Tra nuvole ed arcobaleni

Mi sono lasciato alle spalle il Guatemala partendo  verso le 5 di mattina.
La pioggia ci ha accompagnati, flash della memoria che mi riportano l'immagine di quell'uomo a cavallo stretto nel suo poncho. Colore del rame alle prime luci su per la montagna.
Frotte di bambini con fasce di legna sul capo ai margini della strada. L'arcobaleno tra le montagne. Baracche di lamiera e tanta poverta'. Troppa.
L'ultima sera e' stata in compagnia di un ragazzo di 31 anni, lui e la sua famiglia senza piu' casa perche' bruciata al mattino.
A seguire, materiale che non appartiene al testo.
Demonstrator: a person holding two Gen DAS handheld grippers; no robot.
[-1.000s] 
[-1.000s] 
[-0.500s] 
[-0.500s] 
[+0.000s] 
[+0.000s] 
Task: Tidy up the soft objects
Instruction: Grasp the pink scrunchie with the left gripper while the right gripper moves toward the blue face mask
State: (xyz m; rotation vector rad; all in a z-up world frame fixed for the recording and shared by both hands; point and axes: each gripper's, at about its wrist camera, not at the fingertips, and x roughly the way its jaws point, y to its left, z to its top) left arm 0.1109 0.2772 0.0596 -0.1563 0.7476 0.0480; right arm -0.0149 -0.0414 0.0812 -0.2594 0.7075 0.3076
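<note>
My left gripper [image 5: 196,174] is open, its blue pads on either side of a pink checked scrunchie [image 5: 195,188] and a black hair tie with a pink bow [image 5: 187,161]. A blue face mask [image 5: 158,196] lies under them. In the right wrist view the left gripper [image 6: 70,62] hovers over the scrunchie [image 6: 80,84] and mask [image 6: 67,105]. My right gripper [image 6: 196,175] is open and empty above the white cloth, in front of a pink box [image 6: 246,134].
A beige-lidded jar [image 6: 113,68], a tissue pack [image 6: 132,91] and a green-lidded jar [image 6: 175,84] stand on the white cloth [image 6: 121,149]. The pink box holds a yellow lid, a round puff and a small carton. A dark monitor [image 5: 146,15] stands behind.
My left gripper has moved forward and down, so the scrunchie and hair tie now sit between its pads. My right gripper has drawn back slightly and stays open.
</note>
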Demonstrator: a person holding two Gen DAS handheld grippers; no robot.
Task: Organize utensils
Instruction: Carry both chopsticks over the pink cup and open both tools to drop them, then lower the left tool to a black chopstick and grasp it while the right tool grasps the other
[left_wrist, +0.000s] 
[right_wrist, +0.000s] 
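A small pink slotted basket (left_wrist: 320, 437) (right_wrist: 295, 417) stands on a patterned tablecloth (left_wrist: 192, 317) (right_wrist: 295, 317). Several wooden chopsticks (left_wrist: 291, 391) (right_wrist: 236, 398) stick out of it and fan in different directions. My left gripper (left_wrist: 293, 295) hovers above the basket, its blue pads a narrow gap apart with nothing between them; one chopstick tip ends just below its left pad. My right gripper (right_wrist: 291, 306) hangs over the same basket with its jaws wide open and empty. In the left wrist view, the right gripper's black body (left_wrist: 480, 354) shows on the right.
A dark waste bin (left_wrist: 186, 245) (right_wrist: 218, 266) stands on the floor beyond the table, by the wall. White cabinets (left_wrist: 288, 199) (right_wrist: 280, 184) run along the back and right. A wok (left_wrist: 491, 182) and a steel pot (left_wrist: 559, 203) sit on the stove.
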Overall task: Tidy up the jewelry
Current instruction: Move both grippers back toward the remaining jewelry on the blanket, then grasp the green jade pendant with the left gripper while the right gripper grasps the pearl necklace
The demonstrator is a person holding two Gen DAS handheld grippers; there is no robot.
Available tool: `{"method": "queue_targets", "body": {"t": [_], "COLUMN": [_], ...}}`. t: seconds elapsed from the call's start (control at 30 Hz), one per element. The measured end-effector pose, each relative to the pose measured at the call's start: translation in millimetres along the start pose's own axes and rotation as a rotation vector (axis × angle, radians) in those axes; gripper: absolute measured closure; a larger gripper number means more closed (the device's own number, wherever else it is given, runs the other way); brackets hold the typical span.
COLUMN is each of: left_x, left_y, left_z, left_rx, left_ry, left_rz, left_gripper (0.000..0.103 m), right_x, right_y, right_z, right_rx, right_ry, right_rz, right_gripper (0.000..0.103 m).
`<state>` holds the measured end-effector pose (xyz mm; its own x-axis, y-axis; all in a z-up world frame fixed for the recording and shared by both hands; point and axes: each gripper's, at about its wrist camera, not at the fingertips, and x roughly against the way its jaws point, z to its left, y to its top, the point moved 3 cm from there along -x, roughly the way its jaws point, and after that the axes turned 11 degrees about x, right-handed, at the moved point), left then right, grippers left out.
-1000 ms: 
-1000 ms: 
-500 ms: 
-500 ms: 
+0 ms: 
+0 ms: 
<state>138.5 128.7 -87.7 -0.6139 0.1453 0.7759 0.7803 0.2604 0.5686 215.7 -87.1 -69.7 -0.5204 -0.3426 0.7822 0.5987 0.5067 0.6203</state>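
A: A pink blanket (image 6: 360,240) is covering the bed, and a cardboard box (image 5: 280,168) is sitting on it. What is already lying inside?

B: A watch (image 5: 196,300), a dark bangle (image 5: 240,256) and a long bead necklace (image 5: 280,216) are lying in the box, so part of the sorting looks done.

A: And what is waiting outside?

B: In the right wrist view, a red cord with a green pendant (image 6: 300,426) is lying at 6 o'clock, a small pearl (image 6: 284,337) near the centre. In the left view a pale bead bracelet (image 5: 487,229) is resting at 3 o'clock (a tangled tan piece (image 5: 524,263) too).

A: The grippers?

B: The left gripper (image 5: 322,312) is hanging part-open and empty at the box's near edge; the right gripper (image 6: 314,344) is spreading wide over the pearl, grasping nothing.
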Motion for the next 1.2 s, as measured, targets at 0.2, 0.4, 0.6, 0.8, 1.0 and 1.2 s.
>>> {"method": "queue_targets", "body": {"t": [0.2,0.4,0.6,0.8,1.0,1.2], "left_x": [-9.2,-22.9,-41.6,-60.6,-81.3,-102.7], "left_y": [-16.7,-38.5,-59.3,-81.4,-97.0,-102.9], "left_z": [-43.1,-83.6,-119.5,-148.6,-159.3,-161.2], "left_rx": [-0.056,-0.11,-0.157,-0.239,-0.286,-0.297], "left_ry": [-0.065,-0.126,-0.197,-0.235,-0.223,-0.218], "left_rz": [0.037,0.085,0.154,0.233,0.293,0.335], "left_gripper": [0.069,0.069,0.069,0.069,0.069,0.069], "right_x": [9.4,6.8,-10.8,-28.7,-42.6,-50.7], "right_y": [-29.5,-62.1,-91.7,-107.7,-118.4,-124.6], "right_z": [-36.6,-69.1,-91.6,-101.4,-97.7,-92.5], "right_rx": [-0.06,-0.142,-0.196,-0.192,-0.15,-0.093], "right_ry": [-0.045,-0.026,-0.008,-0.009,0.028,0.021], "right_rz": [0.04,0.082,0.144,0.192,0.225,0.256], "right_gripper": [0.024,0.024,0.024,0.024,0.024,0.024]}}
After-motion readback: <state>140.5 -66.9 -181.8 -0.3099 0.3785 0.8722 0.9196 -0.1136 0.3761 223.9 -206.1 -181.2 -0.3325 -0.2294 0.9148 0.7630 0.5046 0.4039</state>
L'affitto di un pick up per portarlo dentro una chiesa, un po' di elemosina che qui i preti non negano a nessuno.

 Mi sento perso, ripenso a quella volta in cui uno mi porto' a comprare latte in polvere per suo figlio, non voleva offendermi dandomi l'idea di essere uno in cerca solo di soldi.
Ho i brividi e sento un groppo salire alla gola. Scendere giu' fa bene all'anima.
Pezzi di un mondo distante che ritrovo dopo anni, mi sento bene e sto male nello stesso tempo. Troppi ragazzini che ti chiedono di pulirti le scarpe, tante bambine con braccialetti colorati che provano a convincerti di come non puoi farne a meno.


 E ti guardano, come se arrivassi da un mondo distante. Inarrivabile.
Adios Guatemala, ti saluto enon ho idea se mai ritornero' qui. Ho rivisto Livingstone, quei Garifuna che ancora ci vivono. E' cambiato molto anche li' ed i ricordi si scoloriscono quando confronti quello che c'e' ora con quello che ricordavi. Meglio lasciarlo al sogno il passato. Quello che c'e' ora e' peggio. Per tutti.